Here are some of the many notes I made while awaiting the van this morning at the IGA store in Delta Junction:

Distractions include worrying, thinking, food, picking at my nails, keeping busy, power, status, money, etc. Without distractions I can hear the “voices” (my own “I’ spirit voice is the loudest) in my head. THAT is my God, that is my foundation, eternally.

Perhaps my night fears as a little child were the fear of this loud, inner “voice.” I don’t know, but I know it has scared me for years, and I have done everything I could to drown it out. Why? Perhaps to become “me” (little me, not ME, the soul) in this lifetime… To fit in… To create/imagine a life in the material world… I am not sure. I think I will understand this someday.
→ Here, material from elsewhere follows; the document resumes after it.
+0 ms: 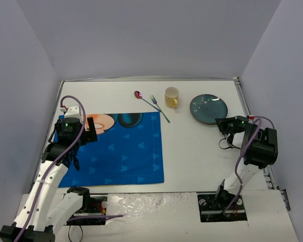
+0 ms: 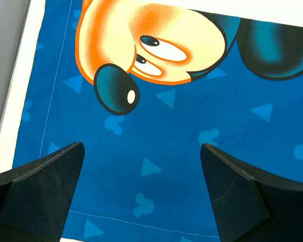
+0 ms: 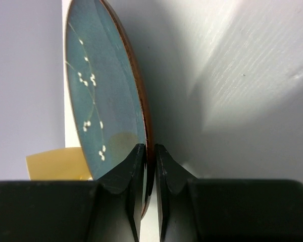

Everyone is looking and listening for their own inner voices. Most of us just don’t know (for a long time) what it is we are looking for. Or at least, I didn’t know. “Who Am I?” was the question I kept asking myself; the answer does not lie in the material world or the physical self.  Listening to my inner voice gives me the AUTHENTIC ME.

What I understand now is that if I am criticizing, judging and seeking to change others to be like me, I can not hear my inner voice. And, equally, if I am criticizing or judging myself, I can’t hear my inner voice. Changing myself (my physical mind-body) is always a goal because I am working on becoming a better person.

Thus, to accept and love and be kind to everyone WHILE RECOGNIZING that I may like some people better than others is fine and natural.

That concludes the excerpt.